• Work instruction:
Only the lines of the data below from the one with "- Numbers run" through the one with "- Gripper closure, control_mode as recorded" are wanted. Repeat them exactly.

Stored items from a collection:
◇ ◇ ◇ ◇

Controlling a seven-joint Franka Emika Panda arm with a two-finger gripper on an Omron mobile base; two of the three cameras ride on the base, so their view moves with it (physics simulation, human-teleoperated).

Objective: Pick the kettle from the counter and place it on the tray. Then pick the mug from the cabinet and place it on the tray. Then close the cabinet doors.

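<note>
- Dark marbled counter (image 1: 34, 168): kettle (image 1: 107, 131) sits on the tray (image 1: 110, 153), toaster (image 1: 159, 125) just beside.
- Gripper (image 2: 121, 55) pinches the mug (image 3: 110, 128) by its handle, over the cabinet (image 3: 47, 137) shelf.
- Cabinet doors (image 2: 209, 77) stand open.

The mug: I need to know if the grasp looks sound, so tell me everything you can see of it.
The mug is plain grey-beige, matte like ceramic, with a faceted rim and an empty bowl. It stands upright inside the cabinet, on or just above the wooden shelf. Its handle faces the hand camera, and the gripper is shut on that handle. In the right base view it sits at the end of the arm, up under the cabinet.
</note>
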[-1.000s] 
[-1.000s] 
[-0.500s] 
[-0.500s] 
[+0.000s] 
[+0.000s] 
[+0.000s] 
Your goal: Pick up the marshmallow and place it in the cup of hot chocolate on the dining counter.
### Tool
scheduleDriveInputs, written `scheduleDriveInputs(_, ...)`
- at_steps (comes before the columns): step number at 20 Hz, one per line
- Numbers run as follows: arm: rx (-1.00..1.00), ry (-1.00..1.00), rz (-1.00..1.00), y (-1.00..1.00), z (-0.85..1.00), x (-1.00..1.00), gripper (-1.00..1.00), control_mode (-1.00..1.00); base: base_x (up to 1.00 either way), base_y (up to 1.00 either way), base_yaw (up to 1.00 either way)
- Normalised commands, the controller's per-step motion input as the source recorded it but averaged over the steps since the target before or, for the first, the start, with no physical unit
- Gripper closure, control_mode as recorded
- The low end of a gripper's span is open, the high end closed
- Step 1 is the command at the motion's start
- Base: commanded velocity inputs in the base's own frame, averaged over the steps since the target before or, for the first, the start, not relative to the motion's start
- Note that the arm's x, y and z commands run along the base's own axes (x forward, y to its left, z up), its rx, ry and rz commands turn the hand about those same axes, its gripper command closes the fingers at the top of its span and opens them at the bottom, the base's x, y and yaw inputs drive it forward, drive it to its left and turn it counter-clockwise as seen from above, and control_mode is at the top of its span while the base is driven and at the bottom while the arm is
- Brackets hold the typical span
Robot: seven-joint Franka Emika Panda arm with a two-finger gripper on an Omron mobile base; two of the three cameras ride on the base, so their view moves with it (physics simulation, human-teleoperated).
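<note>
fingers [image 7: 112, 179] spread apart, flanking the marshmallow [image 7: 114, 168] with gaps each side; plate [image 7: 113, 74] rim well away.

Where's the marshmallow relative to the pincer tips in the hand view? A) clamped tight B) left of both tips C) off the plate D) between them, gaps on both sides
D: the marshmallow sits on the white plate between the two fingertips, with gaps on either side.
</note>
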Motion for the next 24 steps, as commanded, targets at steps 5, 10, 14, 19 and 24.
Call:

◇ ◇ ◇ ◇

• Exercise response:
- Numbers run as follows: arm: rx (-1.00..1.00), ry (-1.00..1.00), rz (-1.00..1.00), y (-1.00..1.00), z (-0.85..1.00), x (-1.00..1.00), gripper (-1.00..1.00), control_mode (-1.00..1.00); base: base_x (up to 1.00 either way), base_y (up to 1.00 either way), base_yaw (up to 1.00 either way)
- Normalised commands, the controller's per-step motion input as the source recorded it but averaged over the steps since the target before or, for the first, the start, with no physical unit
- Gripper closure, control_mode as recorded

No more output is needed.